Une forme de lâcheté dans laquelle notre société est en train de se spécialiser. C’est vrai ! Dans cette société du déchet, cette culture du déchet, les personnes âgées sont mises à l’écart et souffrent de ces choses. Il ne manque pas, en effet, des gens qui profitent de l’âge de la personne âgée, pour la tromper, pour l’intimider de mille manières.

Nous lisons souvent dans les journaux ou entendons des nouvelles de personnes âgées qui sont escroquées sans scrupules afin de s’emparer de leurs économies ; ou qui sont laissées sans protection ou et abandonnées sans soins ; ou qui sont blessées par des formes de mépris et intimidées pour qu’elles renoncent à leurs droits Même dans les familles – et c’est grave – de telles cruautés se produisent mème dans les familles.

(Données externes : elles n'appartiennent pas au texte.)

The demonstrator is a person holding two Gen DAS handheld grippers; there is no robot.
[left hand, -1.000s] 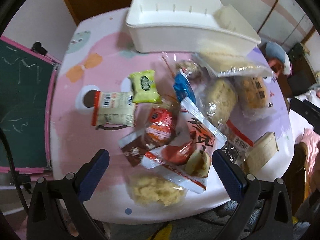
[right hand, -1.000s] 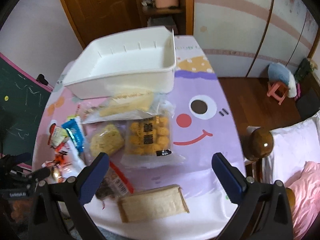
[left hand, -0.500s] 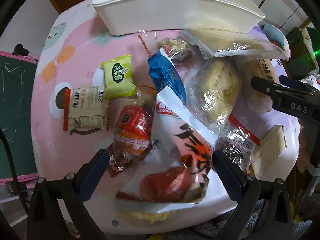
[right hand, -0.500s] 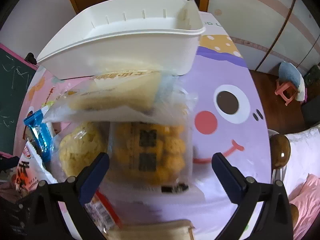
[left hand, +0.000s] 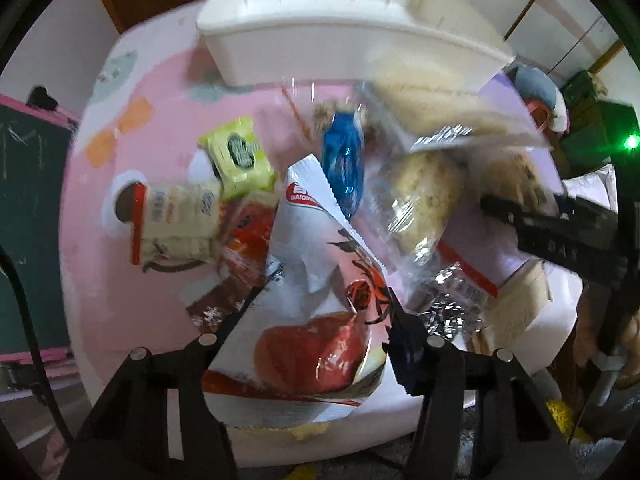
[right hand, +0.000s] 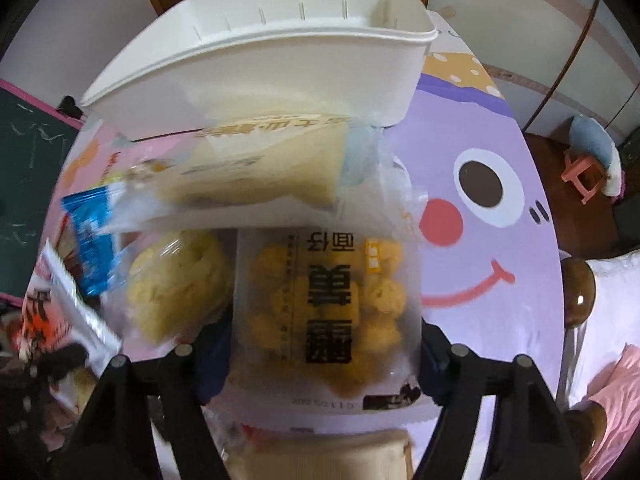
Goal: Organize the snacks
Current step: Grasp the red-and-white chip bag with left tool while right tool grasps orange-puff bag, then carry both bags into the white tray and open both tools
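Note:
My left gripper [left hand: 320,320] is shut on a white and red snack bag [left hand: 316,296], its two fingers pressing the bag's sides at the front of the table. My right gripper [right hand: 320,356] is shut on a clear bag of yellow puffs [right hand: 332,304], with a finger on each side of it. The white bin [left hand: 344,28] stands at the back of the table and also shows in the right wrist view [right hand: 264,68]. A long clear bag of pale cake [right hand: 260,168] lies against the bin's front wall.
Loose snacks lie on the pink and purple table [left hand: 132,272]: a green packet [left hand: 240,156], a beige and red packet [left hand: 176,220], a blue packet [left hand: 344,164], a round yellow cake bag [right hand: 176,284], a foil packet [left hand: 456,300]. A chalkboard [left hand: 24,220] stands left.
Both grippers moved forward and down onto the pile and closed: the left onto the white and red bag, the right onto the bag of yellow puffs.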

Les personnes âgées sont mises à l’écart, abandonnées dans les maisons de retraite, sans que leurs enfants leur rendent visite, ou s’ils y vont, ils y vont si peu de fois par an. Les personnes âgées se retrouvent mises au coin de l’existence. Et cela arrive : cela arrive aujourd’hui, cela arrive dans les familles, cela arrive tout le temps. Nous devons y réfléchir.

*

La société toute entière doit s’empresser de s’occuper de ses personnes âgées – qui sont le trésor ! -, toujours plus nombreuses et souvent encore plus abandonnées.

Lorsque nous entendons parler de personnes âgées dépossédées de leur autonomie, de leur sécurité, voire de leur domicile, nous comprenons que l’ambivalence de la société actuelle à l’égard de la vieillesse n’est pas un problème d’urgences ponctuelles, mais un trait de cette culture du déchet qui empoisonne le monde dans lequel nous vivons.

Le vieillard du psaume confie à Dieu son découragement : « mes ennemis – dit-il- parlent contre moi, / ils me surveillent et se concertent. / Ils disent : « Dieu l’abandonne ! / Traquez-le, empoignez-le, il n’a pas de défenseur ! » (vv.10-11). Les conséquences sont fatales. La vieillesse non seulement perd sa dignité, mais on doute même qu’elle vaille la peine d’être vécue.

Ainsi, nous sommes tous tentés de cacher notre vulnérabilité, de dissimuler notre maladie, notre âge, et notre vieillesse, puisque nous craignons que ce soit l’antichambre de notre perte de dignité.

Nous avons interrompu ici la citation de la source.